▶ _GOAL OF THE EXERCISE_: Among the entries, how many lines carry the string "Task"? Give the number and nothing else.

▶ _Collected data entries_:
──────────────────────────────
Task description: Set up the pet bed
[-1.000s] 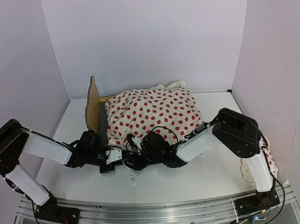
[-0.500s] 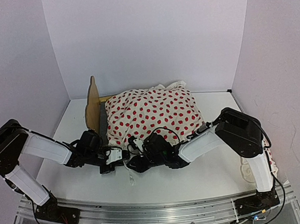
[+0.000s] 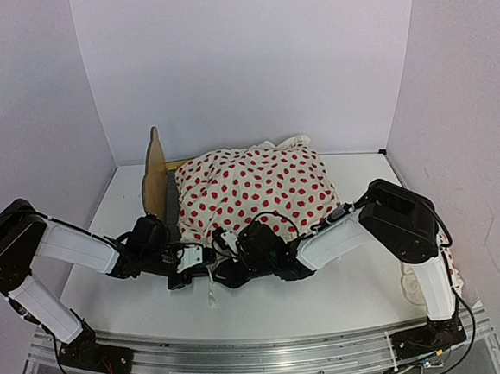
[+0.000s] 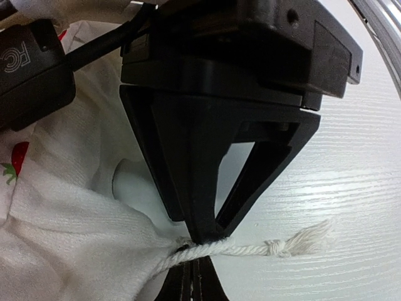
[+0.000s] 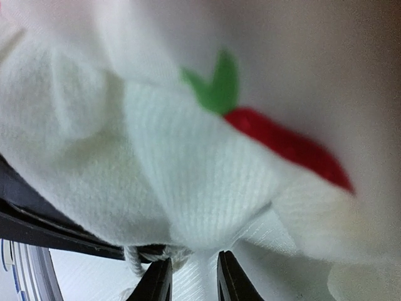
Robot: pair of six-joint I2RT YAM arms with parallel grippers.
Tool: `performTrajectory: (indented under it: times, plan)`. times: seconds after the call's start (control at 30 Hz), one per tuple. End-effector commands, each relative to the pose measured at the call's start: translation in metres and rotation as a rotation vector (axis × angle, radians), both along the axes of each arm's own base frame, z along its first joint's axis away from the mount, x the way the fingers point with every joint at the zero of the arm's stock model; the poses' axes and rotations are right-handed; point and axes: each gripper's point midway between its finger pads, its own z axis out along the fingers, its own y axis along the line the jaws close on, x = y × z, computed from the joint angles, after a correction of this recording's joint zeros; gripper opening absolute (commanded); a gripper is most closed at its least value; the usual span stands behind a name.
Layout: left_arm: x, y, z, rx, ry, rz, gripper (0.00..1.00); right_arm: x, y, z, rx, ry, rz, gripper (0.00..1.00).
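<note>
The pet bed stands at the back left; only its plywood headboard [image 3: 154, 179] and a strip of dark base show. The white red-dotted duvet [image 3: 255, 191] is heaped over it. My left gripper [image 3: 197, 262] is at the duvet's near edge, shut on the duvet's white cord [image 4: 250, 249], whose frayed end [image 4: 310, 237] lies on the table. My right gripper [image 3: 226, 271] meets it from the right; its black body [image 4: 219, 125] fills the left wrist view. In the right wrist view its fingers [image 5: 191, 279] stand close together with a fold of duvet fabric [image 5: 200, 207] between them.
A small red-dotted pillow [image 3: 448, 265] lies at the right wall behind my right arm. The white table [image 3: 328, 298] is walled on three sides. A metal rail [image 3: 263, 355] runs along the near edge.
Both grippers have shifted slightly left and nearer with the duvet's edge. The cord's loose end has swung a little to the left on the table.
</note>
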Motion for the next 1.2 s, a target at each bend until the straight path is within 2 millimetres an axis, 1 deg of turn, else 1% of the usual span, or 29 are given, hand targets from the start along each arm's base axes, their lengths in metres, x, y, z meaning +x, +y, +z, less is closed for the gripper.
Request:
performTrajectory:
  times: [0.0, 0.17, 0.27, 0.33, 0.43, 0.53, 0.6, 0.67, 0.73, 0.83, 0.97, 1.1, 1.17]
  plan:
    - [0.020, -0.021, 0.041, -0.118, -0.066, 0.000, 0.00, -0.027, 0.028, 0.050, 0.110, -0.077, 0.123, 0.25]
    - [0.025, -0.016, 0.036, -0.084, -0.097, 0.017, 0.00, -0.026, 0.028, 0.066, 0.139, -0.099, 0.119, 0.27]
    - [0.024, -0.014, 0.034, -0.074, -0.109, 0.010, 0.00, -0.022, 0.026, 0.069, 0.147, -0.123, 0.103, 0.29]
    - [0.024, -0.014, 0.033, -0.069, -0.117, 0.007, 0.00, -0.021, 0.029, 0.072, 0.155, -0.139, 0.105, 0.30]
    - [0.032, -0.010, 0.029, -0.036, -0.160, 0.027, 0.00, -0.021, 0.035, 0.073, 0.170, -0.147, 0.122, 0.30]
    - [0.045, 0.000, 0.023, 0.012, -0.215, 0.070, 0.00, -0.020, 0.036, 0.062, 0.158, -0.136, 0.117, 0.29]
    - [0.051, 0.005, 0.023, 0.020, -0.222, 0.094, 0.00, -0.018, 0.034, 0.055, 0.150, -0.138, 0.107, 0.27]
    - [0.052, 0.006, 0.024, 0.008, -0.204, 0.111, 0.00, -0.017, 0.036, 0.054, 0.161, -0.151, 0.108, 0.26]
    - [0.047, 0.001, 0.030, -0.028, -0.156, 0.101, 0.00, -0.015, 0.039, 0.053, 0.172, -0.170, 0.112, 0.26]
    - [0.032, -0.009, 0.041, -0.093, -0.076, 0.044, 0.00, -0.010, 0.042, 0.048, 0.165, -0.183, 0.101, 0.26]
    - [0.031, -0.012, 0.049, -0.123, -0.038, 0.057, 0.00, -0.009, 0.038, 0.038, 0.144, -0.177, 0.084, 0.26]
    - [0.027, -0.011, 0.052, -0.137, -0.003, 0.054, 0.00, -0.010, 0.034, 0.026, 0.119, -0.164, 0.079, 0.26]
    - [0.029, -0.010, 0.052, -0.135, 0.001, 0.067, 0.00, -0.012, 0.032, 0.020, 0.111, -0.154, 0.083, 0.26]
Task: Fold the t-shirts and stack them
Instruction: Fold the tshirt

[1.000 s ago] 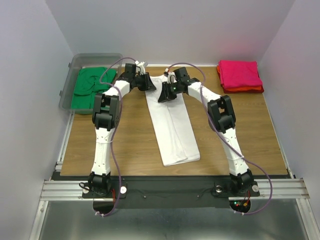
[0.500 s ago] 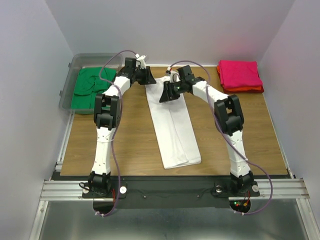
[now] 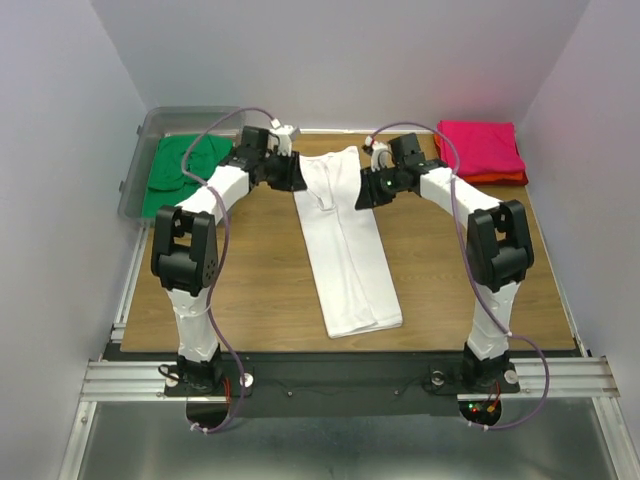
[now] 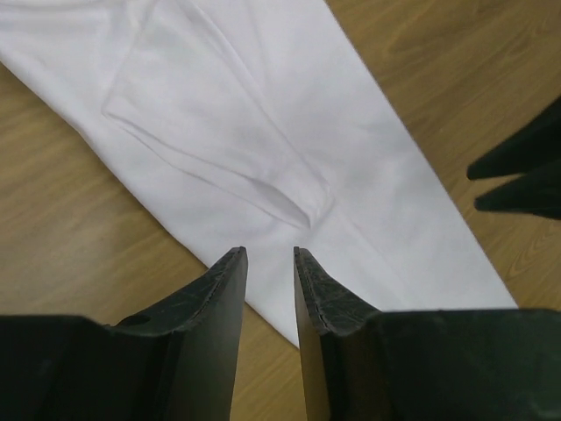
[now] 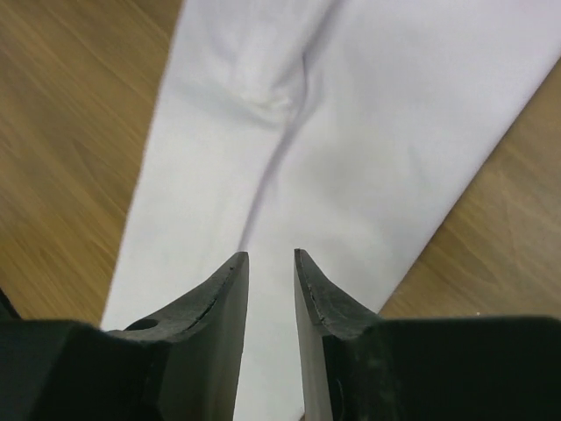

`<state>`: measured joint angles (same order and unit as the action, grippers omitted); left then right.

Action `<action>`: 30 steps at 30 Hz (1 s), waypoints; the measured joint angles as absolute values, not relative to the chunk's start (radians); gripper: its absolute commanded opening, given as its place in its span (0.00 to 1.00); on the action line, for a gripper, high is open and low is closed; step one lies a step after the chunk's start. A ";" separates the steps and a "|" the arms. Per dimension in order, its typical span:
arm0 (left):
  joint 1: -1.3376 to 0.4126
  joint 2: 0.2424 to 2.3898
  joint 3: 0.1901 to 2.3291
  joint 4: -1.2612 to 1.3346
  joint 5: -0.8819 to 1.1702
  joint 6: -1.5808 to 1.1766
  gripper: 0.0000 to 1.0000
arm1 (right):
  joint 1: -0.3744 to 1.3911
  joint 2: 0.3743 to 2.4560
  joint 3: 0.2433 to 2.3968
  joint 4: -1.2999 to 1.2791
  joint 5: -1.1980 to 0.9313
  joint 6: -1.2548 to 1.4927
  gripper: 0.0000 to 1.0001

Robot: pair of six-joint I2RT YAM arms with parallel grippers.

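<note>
1. Wood-grain table (image 3: pixel 250 290) fills a white-walled booth, with both arms reaching from its near edge toward the far side.
2. The white t-shirt (image 3: pixel 345 240) lies at the table's middle, folded into a long narrow strip. It runs from the far edge toward the near edge and slants slightly to the right.
3. The left gripper (image 3: pixel 284 174) hangs at the strip's far left edge. Its wrist view shows the jaws slightly parted with nothing between them. The cloth, with a sleeve folded inward, spreads just ahead of and under the fingertips.
4. The right gripper (image 3: pixel 368 192) hangs at the strip's far right edge, opposite the left one. Its jaws also stand slightly apart and empty, and white cloth shows through the gap and beyond it, with bare wood on both sides.
5. Whether either claw's tips touch the cloth cannot be told.
6. A green t-shirt (image 3: pixel 175 175) lies in the clear grey bin (image 3: pixel 138 135) at the far left.
7. A folded magenta t-shirt (image 3: pixel 478 145) sits on a red-orange t-shirt (image 3: pixel 495 181) at the far right corner, well apart from both grippers.
</note>
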<state>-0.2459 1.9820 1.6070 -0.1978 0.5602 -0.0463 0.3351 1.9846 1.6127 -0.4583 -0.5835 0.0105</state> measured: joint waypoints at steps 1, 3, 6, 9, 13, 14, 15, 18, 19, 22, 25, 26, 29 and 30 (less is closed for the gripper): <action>-0.260 1.970 1.569 -0.201 0.549 -0.033 0.39 | 0.335 1.993 1.597 -0.461 -0.576 0.003 0.32; -0.287 1.967 1.513 -0.210 0.535 -0.015 0.39 | 0.335 2.016 1.560 -0.471 -0.562 -0.012 0.32; -0.330 1.983 1.434 -0.257 0.518 0.005 0.39 | 0.336 2.041 1.521 -0.491 -0.546 -0.031 0.30; -0.356 2.017 1.429 -0.274 0.514 0.016 0.38 | 0.336 2.064 1.520 -0.493 -0.536 -0.043 0.29; -0.355 2.089 1.484 -0.302 0.494 0.026 0.35 | 0.335 2.102 1.521 -0.488 -0.517 -0.049 0.27; -0.351 2.119 1.533 -0.314 0.489 0.029 0.34 | 0.333 2.115 1.522 -0.484 -0.515 -0.045 0.27; -0.348 2.150 1.582 -0.321 0.483 0.033 0.34 | 0.329 2.122 1.524 -0.479 -0.515 -0.044 0.27; -0.338 2.257 1.753 -0.351 0.479 0.043 0.34 | 0.318 2.143 1.540 -0.463 -0.532 -0.019 0.27; -0.334 2.286 1.801 -0.358 0.476 0.047 0.34 | 0.314 2.151 1.551 -0.459 -0.535 -0.012 0.27; -0.323 2.367 1.938 -0.390 0.469 0.054 0.34 | 0.313 2.181 1.591 -0.445 -0.541 0.021 0.27; -0.312 2.408 2.011 -0.401 0.466 0.060 0.34 | 0.308 2.236 1.674 -0.434 -0.537 0.046 0.27; -0.307 2.411 2.016 -0.405 0.463 0.064 0.34 | 0.308 2.246 1.688 -0.432 -0.532 0.049 0.27; -0.301 2.411 2.015 -0.413 0.464 0.073 0.34 | 0.303 2.273 1.739 -0.433 -0.509 0.053 0.27; -0.300 2.409 2.011 -0.411 0.465 0.075 0.35 | 0.300 2.281 1.753 -0.433 -0.503 0.053 0.28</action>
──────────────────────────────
▶ _RESULT_: 2